## Assignment
Search the records for "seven" and copy each line that holds it.

## Excerpts from a dataset
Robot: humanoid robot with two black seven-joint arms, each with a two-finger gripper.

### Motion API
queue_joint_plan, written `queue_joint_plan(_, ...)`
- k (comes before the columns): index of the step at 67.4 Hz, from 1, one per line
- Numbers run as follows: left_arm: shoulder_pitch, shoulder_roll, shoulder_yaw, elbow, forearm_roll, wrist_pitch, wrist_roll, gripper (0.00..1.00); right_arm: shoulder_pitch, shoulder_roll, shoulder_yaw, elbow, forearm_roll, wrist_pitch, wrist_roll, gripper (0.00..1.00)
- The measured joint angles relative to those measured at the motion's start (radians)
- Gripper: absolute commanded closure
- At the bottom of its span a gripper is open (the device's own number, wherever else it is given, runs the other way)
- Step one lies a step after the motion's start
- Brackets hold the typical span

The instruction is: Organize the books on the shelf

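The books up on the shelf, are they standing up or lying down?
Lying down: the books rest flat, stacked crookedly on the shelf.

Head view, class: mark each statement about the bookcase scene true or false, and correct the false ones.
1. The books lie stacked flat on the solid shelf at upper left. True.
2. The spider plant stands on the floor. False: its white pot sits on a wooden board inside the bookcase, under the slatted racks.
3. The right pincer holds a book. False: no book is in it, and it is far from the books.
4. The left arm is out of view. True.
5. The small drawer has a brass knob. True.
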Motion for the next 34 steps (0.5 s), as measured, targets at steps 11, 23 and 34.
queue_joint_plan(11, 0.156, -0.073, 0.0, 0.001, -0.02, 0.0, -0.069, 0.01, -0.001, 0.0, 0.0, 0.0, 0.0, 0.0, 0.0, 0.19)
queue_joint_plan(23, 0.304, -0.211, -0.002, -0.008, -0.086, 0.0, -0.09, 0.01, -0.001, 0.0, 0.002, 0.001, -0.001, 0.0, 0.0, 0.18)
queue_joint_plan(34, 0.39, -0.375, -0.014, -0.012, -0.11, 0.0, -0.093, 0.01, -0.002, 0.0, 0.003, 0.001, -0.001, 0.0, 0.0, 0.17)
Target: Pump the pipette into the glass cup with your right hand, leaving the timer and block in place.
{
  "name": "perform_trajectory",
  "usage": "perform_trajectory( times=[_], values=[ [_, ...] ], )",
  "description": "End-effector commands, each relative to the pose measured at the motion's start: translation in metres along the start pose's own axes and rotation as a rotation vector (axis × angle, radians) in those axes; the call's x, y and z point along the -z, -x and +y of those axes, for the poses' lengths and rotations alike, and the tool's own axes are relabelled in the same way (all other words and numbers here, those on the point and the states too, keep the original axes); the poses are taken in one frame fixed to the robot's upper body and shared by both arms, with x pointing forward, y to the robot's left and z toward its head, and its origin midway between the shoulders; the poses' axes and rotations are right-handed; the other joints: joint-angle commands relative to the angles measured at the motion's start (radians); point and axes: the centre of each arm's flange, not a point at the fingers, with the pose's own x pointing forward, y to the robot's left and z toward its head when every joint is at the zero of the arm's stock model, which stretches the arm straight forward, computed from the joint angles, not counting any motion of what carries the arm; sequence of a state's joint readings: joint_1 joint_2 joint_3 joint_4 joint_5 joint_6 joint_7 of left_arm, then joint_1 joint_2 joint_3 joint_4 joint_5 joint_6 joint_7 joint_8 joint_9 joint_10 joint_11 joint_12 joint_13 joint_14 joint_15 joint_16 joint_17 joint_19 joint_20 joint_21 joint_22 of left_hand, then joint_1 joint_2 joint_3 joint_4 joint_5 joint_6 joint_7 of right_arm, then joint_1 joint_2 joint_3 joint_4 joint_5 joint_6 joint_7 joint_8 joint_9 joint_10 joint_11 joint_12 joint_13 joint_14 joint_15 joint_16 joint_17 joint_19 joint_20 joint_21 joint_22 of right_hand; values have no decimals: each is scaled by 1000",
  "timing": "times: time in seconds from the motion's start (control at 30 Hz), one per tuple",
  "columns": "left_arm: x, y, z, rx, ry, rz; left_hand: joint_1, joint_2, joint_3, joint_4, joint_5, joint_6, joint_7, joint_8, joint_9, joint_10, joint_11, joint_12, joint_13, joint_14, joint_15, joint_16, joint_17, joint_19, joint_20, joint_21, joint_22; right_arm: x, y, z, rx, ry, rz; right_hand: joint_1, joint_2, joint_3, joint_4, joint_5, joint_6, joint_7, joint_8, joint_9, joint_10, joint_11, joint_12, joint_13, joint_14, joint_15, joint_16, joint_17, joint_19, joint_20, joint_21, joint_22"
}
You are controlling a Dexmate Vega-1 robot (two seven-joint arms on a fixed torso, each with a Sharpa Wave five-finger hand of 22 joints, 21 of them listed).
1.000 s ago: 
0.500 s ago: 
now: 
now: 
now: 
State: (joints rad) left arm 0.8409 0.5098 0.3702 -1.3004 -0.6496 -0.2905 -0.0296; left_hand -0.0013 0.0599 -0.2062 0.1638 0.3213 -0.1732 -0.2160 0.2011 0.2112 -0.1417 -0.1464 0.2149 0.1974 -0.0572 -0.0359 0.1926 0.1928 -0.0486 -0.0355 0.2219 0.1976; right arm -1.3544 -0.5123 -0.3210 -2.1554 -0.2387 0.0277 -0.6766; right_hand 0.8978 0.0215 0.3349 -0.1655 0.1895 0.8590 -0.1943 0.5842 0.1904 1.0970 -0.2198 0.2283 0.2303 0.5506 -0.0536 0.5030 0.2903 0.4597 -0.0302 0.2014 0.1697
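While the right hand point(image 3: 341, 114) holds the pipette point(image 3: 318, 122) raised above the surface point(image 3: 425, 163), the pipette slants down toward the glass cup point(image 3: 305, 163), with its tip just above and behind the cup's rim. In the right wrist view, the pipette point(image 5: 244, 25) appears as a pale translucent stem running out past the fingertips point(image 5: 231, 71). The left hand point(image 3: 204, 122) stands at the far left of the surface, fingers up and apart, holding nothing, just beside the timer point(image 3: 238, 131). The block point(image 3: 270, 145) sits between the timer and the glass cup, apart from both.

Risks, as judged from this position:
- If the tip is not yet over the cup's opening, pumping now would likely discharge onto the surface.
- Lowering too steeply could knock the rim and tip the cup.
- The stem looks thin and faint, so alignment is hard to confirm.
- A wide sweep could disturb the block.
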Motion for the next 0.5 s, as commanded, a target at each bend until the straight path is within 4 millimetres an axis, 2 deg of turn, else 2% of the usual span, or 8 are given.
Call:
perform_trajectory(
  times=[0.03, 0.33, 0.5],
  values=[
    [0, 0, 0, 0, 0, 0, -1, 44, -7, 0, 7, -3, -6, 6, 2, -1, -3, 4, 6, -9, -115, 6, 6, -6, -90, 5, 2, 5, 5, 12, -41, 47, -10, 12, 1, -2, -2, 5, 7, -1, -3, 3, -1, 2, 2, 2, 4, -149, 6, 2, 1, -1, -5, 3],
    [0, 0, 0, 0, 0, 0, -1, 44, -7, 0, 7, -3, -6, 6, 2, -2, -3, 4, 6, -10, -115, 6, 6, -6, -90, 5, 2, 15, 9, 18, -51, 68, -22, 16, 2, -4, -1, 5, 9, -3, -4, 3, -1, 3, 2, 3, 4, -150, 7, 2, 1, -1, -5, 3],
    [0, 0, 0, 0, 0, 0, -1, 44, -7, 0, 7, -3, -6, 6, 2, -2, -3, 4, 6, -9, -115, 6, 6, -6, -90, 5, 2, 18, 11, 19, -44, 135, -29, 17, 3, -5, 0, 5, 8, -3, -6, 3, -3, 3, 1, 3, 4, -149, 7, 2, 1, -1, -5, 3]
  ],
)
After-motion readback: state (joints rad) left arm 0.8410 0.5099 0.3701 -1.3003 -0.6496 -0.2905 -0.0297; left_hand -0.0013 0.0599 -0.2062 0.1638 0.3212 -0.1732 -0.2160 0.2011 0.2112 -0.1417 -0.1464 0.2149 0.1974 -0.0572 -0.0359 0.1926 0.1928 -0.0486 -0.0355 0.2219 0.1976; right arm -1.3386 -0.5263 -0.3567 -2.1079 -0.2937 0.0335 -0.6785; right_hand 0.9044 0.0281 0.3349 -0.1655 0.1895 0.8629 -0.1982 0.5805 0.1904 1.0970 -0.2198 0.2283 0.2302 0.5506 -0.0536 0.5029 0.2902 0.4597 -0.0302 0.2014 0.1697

## Result of the task
Robot: humanoid robot with two black seven-joint arms, each with a two-finger gripper.
You are controlling a Dexmate Vega-1 robot (two seven-joint arms on a fixed torso, each with a Sharpa Wave five-finger hand of 22 joints, 21 of them listed).

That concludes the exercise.